▸ **WORK TO BE COMPLETED**
Exact copies of all the lines below are required, with the pictures omitted.

▸ **DATASET EXCERPT**
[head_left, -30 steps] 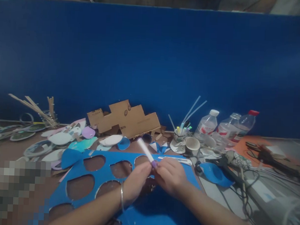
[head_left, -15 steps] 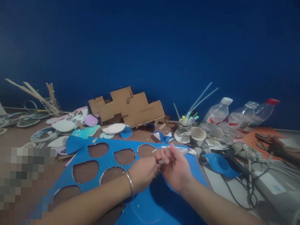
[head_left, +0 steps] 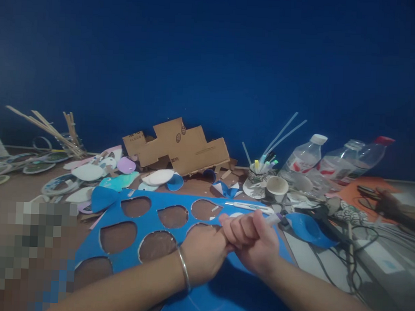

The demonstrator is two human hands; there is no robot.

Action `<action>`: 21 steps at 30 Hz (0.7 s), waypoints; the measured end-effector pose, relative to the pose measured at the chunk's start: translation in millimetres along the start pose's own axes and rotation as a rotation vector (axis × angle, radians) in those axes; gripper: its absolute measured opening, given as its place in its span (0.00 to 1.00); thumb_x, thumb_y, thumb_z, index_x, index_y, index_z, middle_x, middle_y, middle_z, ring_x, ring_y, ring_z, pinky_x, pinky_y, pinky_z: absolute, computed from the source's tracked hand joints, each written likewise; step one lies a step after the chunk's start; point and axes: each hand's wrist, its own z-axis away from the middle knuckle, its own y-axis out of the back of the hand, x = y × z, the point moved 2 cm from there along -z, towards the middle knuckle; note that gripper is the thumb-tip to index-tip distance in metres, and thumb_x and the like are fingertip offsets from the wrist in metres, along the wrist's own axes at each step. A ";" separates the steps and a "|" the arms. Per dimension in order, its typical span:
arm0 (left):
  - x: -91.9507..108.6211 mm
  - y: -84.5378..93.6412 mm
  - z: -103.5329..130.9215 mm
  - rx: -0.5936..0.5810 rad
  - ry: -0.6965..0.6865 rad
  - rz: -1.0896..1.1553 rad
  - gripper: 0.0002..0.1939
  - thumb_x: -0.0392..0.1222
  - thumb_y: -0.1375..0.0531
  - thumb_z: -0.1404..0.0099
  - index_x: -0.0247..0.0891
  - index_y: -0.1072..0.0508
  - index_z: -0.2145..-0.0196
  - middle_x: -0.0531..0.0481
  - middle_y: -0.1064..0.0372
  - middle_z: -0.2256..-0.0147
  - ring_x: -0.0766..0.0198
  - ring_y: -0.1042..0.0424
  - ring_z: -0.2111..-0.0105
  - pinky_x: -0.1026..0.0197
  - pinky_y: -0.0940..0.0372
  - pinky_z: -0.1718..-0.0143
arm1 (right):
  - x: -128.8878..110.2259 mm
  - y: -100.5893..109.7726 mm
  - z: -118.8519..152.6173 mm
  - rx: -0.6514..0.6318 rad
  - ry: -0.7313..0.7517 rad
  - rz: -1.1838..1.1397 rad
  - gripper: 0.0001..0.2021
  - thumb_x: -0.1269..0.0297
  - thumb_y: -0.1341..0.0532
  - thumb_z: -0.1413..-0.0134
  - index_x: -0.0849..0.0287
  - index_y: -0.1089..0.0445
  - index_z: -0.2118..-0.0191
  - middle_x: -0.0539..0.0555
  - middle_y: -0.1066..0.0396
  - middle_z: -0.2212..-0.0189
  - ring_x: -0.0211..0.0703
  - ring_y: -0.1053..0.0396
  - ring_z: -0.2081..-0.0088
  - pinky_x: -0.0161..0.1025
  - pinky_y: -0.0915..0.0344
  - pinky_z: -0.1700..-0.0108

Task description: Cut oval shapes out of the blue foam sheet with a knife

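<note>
Apparently for a firm purchase, my right hand (head_left: 252, 240) wraps a marker (head_left: 272, 220) above the near blue sheet (head_left: 235, 296); my left hand (head_left: 205, 251), curled, meets it, though I can't tell what that one holds.

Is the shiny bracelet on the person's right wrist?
No, the bracelet goes around the wrist of the left hand.
</note>
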 end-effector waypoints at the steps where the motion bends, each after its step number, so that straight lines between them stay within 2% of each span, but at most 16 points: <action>1: 1.3 0.9 -0.1 -0.002 -0.003 0.001 0.15 0.42 0.58 0.35 0.36 0.34 0.62 0.43 0.31 0.67 0.56 0.32 0.69 0.55 0.39 0.68 | -0.8 -0.5 -0.1 -0.016 0.005 0.013 0.29 0.49 0.50 0.48 0.61 0.63 0.89 0.43 0.61 0.93 0.32 0.58 0.87 0.41 0.50 0.71; 9: 1.5 -3.3 2.9 0.002 -0.008 0.077 0.14 0.43 0.57 0.35 0.37 0.35 0.65 0.45 0.32 0.68 0.59 0.34 0.68 0.57 0.41 0.63 | -4.2 -3.9 0.4 -0.136 0.034 0.048 0.29 0.50 0.51 0.48 0.59 0.64 0.89 0.43 0.63 0.93 0.32 0.59 0.88 0.43 0.49 0.68; 12: -10.6 -8.7 7.2 0.005 0.011 0.126 0.16 0.45 0.59 0.34 0.37 0.35 0.66 0.46 0.33 0.71 0.61 0.35 0.69 0.60 0.41 0.64 | -21.7 -1.7 -3.2 -0.167 0.066 0.075 0.29 0.50 0.51 0.48 0.59 0.65 0.88 0.42 0.65 0.92 0.30 0.63 0.88 0.43 0.48 0.69; 15: -24.0 -12.4 7.8 0.032 0.026 0.182 0.20 0.46 0.63 0.33 0.37 0.36 0.68 0.48 0.34 0.71 0.64 0.35 0.71 0.63 0.42 0.68 | -47.1 3.4 -9.4 -0.090 0.247 0.149 0.28 0.51 0.51 0.45 0.60 0.64 0.87 0.42 0.66 0.91 0.30 0.63 0.87 0.42 0.48 0.69; 17: -29.3 -13.1 6.2 0.040 0.038 0.150 0.20 0.45 0.64 0.33 0.37 0.37 0.69 0.49 0.34 0.72 0.65 0.36 0.72 0.64 0.42 0.69 | -57.5 5.4 -13.2 -0.073 0.317 0.256 0.26 0.55 0.51 0.44 0.60 0.60 0.87 0.43 0.62 0.91 0.32 0.56 0.87 0.41 0.48 0.70; 18: -30.3 -13.3 5.3 0.034 0.024 0.102 0.19 0.44 0.63 0.33 0.37 0.37 0.69 0.49 0.34 0.72 0.65 0.36 0.72 0.64 0.42 0.70 | -59.8 6.5 -14.9 -0.071 0.335 0.312 0.24 0.56 0.51 0.44 0.60 0.56 0.88 0.45 0.56 0.91 0.34 0.50 0.86 0.41 0.46 0.70; 20: -29.4 -14.5 4.8 0.004 -0.083 -0.030 0.15 0.45 0.58 0.35 0.36 0.37 0.70 0.48 0.34 0.72 0.63 0.35 0.71 0.62 0.41 0.68 | -59.7 10.5 -17.9 -0.043 0.330 0.425 0.19 0.57 0.50 0.46 0.58 0.44 0.85 0.50 0.40 0.84 0.42 0.37 0.76 0.43 0.43 0.66; 21: -28.1 -15.8 5.4 -0.009 -0.169 -0.094 0.14 0.46 0.56 0.36 0.37 0.37 0.70 0.47 0.34 0.73 0.62 0.35 0.71 0.60 0.41 0.67 | -58.2 13.9 -19.3 -0.012 0.310 0.484 0.18 0.54 0.51 0.46 0.58 0.38 0.81 0.54 0.35 0.78 0.45 0.35 0.70 0.44 0.42 0.64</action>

▸ **TASK RESPONSE**
[head_left, -30 steps] 
[head_left, -15 steps] 
[head_left, +0 steps] 

The demonstrator is two human hands; there is no robot.

Action `<action>`: 21 steps at 30 Hz (0.7 s), waypoints; the measured end-effector pose, relative to the pose measured at the chunk's start: translation in millimetres along the start pose's own axes and rotation as a rotation vector (axis × angle, radians) in those axes; gripper: its absolute measured opening, given as its place in its span (0.00 to 1.00); thumb_x, thumb_y, thumb_z, index_x, index_y, index_z, middle_x, middle_y, middle_z, ring_x, ring_y, ring_z, pinky_x, pinky_y, pinky_z: absolute, computed from the source's tracked hand joints, each written likewise; step one lies a step after the chunk's start; point and axes: each hand's wrist, its own z-axis away from the middle knuckle, its own y-axis out of the back of the hand, x = y × z, the point moved 2 cm from there along -z, towards the middle knuckle; note that gripper is the thumb-tip to index-tip distance in metres, and thumb_x and the like are fingertip offsets from the wrist in metres, along the wrist's own axes at each step. A ";" separates the steps and a "|" the arms. Per dimension in order, its typical span:
arm0 (left):
  - x: -91.9507..108.6211 mm
  - y: -84.5378..93.6412 mm
  - z: -103.5329..130.9215 mm
  - rx: -0.5936..0.5810 rad
  - ry: -0.6965..0.6865 rad
  - rz: -1.0896..1.1553 rad
  - gripper: 0.0002..0.1939
  - thumb_x: -0.0392..0.1222
  - thumb_y: -0.1375..0.0531
  - thumb_z: -0.1404..0.0099
  - index_x: -0.0247..0.0891
  - index_y: -0.1072..0.0508
  - index_z: -0.2145..-0.0196
  - middle_x: -0.0531..0.0481
  - middle_y: -0.1064..0.0372
  - middle_z: -0.2256..-0.0147
  - ring_x: -0.0766..0.0198
  - ring_y: -0.1042..0.0424
  - ring_z: -0.2111..-0.0105
  - pinky_x: -0.1026..0.0197
  - pinky_y: -0.0940..0.0372
  - pinky_z: -0.1718..-0.0143
arm1 (right):
  - x: -128.8878..110.2259 mm
  - y: -100.5893..109.7726 mm
  - z: -118.8519..152.6173 mm
  - rx: -0.6514..0.6318 rad
  - ry: -0.7313..0.7517 rad
  - rz: -1.1838..1.1397 rad
  - gripper: 0.0001..0.2021
  - thumb_x: -0.1269..0.0297
  - thumb_y: -0.1341..0.0532
  - thumb_z: -0.1413..-0.0134
  - index_x: -0.0849..0.0287
  - index_y: -0.1089..0.0445
  - index_z: -0.2118..-0.0191
  - middle_x: -0.0539..0.0555
  - middle_y: -0.1066..0.0396
  - middle_z: -0.2212..-0.0189
  - ring_x: -0.0211..0.0703
  - ring_y: -0.1053..0.0396
  - ring_z: -0.2081..-0.0088
  - pinky_x: -0.0161..0.1025
  - pinky_y: -0.0915..0.0344
  - pinky_z: -0.1700..-0.0108

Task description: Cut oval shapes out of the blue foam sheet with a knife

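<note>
Apparently for a firm purchase, my right hand (head_left: 252, 240) wraps a marker (head_left: 272, 220) above the near blue sheet (head_left: 235, 296); my left hand (head_left: 205, 251), curled, meets it, though I can't tell what that one holds.

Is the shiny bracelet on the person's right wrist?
No, the bracelet goes around the wrist of the left hand.
</note>
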 end-effector waypoints at the steps where the motion bends, each after its step number, so that straight lines between them stay within 2% of each span, but at most 16 points: <action>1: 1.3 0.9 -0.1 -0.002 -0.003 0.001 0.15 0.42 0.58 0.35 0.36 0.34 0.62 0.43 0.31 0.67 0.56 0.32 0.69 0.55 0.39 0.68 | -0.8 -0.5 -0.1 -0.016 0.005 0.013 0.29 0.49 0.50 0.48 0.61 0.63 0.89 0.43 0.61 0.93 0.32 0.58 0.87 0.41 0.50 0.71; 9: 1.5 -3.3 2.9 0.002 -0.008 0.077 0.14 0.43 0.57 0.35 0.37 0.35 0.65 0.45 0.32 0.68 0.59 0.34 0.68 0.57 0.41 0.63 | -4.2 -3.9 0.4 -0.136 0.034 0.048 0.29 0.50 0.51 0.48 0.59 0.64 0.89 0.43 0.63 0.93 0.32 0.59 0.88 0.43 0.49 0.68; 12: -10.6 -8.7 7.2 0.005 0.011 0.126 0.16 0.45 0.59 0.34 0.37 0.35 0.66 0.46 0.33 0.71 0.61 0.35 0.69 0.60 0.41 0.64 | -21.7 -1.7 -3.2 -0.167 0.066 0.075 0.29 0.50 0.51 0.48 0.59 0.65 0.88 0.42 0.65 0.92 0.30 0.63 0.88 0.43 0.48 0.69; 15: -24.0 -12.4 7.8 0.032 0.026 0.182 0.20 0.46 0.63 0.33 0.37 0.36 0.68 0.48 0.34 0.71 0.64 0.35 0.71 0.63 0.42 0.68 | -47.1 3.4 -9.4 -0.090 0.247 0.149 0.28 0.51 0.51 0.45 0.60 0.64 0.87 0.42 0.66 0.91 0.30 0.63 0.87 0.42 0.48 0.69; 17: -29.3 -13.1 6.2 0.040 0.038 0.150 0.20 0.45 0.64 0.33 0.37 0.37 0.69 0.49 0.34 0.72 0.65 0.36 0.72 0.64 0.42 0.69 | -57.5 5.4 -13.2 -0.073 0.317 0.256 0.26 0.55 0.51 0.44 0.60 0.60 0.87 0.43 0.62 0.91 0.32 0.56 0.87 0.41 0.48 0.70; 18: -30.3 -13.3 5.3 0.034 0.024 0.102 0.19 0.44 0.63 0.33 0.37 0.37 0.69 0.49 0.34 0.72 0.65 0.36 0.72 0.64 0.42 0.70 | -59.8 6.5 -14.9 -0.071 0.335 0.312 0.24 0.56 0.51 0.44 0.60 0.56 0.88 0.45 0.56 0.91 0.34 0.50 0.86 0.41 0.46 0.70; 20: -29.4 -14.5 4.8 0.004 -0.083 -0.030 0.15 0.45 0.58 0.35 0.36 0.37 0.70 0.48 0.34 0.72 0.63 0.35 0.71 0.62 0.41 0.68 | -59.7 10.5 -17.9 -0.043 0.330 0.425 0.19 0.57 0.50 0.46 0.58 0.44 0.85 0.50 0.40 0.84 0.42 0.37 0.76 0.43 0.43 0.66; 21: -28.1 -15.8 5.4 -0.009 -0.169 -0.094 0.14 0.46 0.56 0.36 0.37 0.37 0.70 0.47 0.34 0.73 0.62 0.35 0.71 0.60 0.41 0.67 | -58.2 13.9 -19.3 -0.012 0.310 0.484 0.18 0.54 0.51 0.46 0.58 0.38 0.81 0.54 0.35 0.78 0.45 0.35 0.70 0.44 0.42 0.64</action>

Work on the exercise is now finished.